Dáil debates

Thursday, 28 September 2017

Report of Joint Committee on Justice and Equality on Immigration, Asylum and the Refugee Crisis: Motion

 

8:05 pm

Photo of Bernard DurkanBernard Durkan (Kildare North, Fine Gael) | Oireachtas source

I am glad to have the opportunity to speak and I recognise the facility the Acting Chairman has offered me. I strongly support the report of the committee on the basis that we in this country, more than any other country on the face of the earth, must know more about emigration than anyone else - both forced emigration and unforced emigration, including economic emigration.

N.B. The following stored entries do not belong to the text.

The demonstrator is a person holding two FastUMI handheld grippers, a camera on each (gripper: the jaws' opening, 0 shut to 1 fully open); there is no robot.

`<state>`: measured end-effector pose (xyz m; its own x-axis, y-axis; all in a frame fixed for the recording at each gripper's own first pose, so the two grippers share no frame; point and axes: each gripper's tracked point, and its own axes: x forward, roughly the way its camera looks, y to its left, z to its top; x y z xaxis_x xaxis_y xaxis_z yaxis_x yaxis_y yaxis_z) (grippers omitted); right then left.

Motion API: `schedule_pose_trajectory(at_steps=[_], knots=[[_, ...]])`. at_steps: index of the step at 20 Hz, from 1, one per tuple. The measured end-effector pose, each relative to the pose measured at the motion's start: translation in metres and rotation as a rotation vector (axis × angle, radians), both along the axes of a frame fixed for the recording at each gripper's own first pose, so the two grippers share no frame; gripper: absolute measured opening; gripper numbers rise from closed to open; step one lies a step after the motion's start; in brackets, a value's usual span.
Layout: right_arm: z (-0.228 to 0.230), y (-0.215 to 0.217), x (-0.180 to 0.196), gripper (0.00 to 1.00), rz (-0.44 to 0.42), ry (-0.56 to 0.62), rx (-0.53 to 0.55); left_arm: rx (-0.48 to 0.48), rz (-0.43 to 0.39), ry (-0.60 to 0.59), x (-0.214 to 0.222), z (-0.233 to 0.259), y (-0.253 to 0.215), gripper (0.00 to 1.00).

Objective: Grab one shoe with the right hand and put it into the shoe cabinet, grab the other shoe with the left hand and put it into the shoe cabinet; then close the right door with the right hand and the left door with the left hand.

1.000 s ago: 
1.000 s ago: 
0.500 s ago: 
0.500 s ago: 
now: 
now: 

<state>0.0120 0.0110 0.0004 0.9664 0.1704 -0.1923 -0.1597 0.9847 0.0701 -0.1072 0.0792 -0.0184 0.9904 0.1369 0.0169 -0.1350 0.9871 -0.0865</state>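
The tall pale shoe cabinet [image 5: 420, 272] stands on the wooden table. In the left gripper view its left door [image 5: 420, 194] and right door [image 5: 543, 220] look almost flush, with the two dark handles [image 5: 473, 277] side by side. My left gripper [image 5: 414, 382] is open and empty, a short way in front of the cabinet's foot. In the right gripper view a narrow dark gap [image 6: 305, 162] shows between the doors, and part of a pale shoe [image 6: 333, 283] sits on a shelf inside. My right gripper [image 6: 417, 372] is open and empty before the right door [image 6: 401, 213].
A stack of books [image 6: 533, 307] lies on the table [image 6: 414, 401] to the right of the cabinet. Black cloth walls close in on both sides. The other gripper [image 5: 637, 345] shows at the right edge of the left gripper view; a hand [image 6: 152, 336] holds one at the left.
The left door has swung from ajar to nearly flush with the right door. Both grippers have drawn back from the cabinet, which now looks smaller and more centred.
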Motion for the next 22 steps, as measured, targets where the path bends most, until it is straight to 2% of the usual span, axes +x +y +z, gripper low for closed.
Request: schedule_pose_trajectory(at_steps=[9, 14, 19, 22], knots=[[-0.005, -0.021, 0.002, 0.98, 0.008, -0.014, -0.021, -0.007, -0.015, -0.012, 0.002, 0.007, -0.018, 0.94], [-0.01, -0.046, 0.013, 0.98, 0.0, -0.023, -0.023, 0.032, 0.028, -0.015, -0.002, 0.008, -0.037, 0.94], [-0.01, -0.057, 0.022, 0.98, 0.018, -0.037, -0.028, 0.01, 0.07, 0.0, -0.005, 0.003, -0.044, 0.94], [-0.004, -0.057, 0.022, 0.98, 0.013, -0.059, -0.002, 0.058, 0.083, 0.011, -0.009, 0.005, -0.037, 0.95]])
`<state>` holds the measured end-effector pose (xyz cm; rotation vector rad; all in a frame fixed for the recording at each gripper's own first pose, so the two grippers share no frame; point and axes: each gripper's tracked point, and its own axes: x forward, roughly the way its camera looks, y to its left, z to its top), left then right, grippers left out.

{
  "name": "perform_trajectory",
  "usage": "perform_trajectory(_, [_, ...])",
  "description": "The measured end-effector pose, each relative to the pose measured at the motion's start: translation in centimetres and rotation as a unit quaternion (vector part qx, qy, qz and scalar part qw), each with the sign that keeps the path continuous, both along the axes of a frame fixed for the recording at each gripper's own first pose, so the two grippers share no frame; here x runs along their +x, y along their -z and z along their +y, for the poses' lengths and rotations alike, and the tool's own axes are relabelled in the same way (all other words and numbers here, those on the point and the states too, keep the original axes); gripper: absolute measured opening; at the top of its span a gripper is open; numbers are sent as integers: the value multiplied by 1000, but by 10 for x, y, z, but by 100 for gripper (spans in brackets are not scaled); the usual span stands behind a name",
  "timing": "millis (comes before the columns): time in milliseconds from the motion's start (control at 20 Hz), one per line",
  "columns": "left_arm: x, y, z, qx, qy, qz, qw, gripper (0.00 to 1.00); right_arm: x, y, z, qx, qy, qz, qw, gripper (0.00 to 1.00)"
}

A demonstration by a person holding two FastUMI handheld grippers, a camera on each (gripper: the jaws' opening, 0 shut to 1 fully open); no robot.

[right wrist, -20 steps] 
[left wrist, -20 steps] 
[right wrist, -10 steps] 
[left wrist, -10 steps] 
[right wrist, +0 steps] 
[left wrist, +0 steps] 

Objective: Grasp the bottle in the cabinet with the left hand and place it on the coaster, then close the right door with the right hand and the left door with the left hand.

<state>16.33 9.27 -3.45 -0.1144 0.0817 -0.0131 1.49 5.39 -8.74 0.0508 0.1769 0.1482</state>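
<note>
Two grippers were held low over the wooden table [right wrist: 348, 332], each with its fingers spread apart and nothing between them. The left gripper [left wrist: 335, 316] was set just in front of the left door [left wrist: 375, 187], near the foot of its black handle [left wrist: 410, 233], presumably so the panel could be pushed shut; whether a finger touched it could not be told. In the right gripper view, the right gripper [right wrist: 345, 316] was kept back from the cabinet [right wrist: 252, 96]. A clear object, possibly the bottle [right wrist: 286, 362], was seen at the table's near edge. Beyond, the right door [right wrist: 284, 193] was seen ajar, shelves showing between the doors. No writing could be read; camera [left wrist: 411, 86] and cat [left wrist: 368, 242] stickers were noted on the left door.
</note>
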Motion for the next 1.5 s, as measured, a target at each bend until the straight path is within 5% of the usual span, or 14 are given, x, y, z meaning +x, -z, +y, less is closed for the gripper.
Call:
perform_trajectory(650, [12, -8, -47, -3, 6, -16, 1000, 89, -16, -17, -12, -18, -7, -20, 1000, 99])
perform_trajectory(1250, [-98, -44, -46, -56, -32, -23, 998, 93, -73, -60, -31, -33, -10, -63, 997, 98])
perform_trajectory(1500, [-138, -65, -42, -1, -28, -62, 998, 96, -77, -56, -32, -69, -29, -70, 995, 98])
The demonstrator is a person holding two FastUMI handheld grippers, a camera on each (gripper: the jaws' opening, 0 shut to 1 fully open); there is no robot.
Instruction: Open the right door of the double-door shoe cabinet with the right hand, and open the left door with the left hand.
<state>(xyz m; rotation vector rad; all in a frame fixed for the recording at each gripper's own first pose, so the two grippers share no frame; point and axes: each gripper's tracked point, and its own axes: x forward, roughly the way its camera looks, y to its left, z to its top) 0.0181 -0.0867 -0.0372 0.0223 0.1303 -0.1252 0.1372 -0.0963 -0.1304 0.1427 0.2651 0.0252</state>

There are two categories we should consider. I know the committee has done this already and I support its work. The first are the people who have been on stamp 4 for ten or 12 and up to 20 years in some cases, on whose behalf, unfortunately, I have had to write and raise parliamentary questions ad infinitum. The time has come to release them from stamp 4 status and give them the required citizenship. At least on stamp 4 they can work, have done so and are willing to do so. Unfortunately, and very sadly, they were precluded and excluded from third level education. It was the most ridiculous decision at the time that I have ever known to ensure they could never go beyond second level. Unfortunately, in the cases of both those on stamp 4 and undocumented children, there have been situations in which parents, to improve their children's circumstances, have borrowed money from undesirable sources to fund various third level qualifications and have paid a high price for it.

I mention very briefly the undocumented, who are a very sad group of people, some of whom, again, have worked in this country for up to 20 years, albeit unofficial or without permission. Nonetheless, they worked and paid their taxes and continue to do so, and they are not always all that well-received when they make applications for regularisation, as I well know. In numerous cases they have been sent around in circles to comply with what appears to be an unending maze of bureaucracy, and I do not say that lightly as I have had, unfortunately, only too much experience of it. I have seen very sad situations of undocumented children who, with their parents, seem open to abuse and have been vulnerable and open to exploitation of various forms. It is very sad in any country, in any part of the globe, that such situations have not been addressed at this stage.

They need to be addressed as a matter of urgency.